Un episodio chiave quello del ritrovamento di Gesù nel tempio, perché ci invita a riflettere non solo sul passaggio dalla fanciullezza alla maturità spirituale di Gesù, ma anche a prendere coscienza della sua filialità divina. La sorprendente coscienza che egli rivela già a quella età – come attesta la risposta data ai genitori (cf. Lc 2,49) – ci dischiude il mistero della fondamentale vocazione a cui non cristiani siamo chiamati. Questa viene descritta emblematicamente da Giovanni nella sua prima lettera: “Noi fin da ora siamo figli di Dio, ma ciò che saremo non è stato ancora rivelato” (1Gv 3,2). Vivere da figli di Dio, ecco il senso ultimo della nostra fede. Come è possibile ciò? E soprattutto come raggiungere la maturità filiale di Gesù? C’è lo lascia intendere ancora Gesù col suo comportamento. La sua sottomissione ai genitori altro non è che un modo per farci intendere la nostra sottomissione, o meglio, la nostra docilità all’azione dello Spirito e più esattamente alla volontà del Padre: “Non sapevate che io devo occuparmi delle cose del Padre mio?” (Lc 2,49). Le cose del Padre a cui si riferisce Gesù sono per noi l’amore reciproco di cui parla Giovanni (cf. 1Gv 3,23-24.). L’amore diventa la condizione per divenire simili a Dio, trasformando la nostra natura umana in natura divina. È a queste condizioni che “lo vedremo così come egli è” (1Gv 3,2).

[1]Secondo la tradizione ebraica ogni pio israelita era tenuto a recarsi in pellegrinaggio al Tempio di Gerusalemme in tre circostanze particolare dell’anno: la Pasqua, la Pentecoste e la festa delle Capanne o dei Tabernacoli. L’episodio in questione è ambientato nella festa della Pasqua.
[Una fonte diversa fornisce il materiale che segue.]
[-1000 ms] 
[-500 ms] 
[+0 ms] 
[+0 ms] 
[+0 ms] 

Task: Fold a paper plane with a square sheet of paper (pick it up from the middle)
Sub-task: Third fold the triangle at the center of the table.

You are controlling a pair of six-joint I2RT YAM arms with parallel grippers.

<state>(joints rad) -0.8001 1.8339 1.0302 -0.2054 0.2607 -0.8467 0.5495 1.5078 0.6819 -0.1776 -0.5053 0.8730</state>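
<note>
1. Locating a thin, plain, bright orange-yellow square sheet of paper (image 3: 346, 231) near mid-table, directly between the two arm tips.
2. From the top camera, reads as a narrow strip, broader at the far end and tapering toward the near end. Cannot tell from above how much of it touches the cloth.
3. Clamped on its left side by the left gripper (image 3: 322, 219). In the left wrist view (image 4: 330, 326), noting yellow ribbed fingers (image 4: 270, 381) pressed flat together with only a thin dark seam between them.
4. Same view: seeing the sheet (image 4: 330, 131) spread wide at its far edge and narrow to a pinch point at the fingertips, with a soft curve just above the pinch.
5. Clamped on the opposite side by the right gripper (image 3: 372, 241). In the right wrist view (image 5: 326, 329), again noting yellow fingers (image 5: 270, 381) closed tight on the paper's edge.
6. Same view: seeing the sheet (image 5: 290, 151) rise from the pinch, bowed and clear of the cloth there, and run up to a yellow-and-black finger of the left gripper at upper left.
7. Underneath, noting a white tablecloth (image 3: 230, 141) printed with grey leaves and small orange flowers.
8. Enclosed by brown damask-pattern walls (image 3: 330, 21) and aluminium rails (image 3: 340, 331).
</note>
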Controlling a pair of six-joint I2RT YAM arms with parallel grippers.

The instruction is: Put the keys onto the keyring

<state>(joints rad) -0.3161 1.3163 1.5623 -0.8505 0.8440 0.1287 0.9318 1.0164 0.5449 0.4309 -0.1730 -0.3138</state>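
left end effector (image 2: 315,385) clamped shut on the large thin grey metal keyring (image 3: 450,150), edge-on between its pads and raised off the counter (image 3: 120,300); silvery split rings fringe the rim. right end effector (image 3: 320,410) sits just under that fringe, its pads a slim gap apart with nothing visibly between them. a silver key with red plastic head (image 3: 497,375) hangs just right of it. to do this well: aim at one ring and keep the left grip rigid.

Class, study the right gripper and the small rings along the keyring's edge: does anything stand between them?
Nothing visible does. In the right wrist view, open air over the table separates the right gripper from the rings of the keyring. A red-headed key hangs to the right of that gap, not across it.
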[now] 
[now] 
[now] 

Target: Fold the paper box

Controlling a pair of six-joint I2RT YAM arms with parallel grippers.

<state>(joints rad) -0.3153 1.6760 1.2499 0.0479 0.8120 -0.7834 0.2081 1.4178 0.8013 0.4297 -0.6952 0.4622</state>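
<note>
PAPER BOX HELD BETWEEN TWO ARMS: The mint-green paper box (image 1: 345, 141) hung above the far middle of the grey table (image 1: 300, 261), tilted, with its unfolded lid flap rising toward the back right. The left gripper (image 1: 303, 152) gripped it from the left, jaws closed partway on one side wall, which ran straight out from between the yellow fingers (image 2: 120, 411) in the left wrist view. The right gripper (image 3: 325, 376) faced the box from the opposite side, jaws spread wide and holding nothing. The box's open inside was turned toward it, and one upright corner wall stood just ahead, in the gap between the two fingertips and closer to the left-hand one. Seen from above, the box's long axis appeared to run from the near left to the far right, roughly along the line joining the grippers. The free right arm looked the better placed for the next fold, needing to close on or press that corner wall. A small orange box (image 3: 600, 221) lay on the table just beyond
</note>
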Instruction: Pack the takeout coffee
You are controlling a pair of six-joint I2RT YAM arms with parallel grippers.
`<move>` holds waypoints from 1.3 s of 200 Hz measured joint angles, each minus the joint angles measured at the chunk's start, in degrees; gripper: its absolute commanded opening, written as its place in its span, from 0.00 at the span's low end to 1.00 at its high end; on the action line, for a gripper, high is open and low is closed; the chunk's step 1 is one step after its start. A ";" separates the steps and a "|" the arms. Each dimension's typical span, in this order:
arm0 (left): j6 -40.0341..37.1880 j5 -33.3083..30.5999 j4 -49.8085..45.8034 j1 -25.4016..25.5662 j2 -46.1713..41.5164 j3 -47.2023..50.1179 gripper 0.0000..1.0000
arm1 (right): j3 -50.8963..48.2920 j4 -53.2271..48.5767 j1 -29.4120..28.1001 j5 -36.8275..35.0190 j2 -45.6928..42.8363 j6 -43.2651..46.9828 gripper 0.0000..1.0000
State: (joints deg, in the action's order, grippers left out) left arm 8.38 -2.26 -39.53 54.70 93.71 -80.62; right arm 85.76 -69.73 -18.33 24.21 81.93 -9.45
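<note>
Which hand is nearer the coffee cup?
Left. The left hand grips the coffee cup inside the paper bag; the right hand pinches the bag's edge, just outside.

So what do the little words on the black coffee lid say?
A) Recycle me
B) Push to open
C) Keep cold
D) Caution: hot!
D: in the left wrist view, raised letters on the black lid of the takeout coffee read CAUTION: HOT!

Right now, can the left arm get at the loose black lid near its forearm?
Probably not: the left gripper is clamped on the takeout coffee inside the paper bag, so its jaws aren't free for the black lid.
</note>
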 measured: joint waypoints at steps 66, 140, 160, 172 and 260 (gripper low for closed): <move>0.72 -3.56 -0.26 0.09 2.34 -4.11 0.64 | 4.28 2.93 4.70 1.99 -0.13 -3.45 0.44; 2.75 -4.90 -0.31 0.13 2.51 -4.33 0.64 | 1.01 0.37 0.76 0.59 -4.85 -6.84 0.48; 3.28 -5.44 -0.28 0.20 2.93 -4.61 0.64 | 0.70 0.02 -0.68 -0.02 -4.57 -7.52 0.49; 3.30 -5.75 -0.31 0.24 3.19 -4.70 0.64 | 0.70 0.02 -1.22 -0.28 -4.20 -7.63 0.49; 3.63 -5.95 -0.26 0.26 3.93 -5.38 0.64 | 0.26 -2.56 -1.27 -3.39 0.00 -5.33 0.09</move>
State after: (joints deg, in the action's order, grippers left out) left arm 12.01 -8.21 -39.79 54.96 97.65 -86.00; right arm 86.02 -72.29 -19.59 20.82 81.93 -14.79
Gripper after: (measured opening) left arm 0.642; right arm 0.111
In quella circostanza Gesù avendo compiuto l’età di dodici anni veniva portato nel Tempio per celebrare il Bar mitzvah, ovvero il rito di passaggio dall’infanzia, all’età adulta. Con questo rito il bambino diventa figlio della legge e ha l’obbligo di sottomettersi ad essa. Il rito consiste nell’indossare il tallit (scialle con le frange) per la preghiera, e leggere per la prima volta in pubblico la Sacra Scrittura. Era dunque consueto che un ragazzo venisse anche interrogato dai maestri per verificare la fede. L’aspetto interessante che Luca evidenzia è che Gesù in quella circostanza, si rivelò non solo in grado di studiare la Legge di Mosè e i Profeti, ma addirittura pronto ad insegnare le Scritture. Egli non solo ascoltava, e rispondeva alle domande degli scribi, ma interrogava perfino i suoi maestri. Nel descrivere la scena Luca infatti dice che Gesù era seduto in mezzo ai maestri. È questo il tipico atteggiamento con cui viene descritto il maestro che insegna.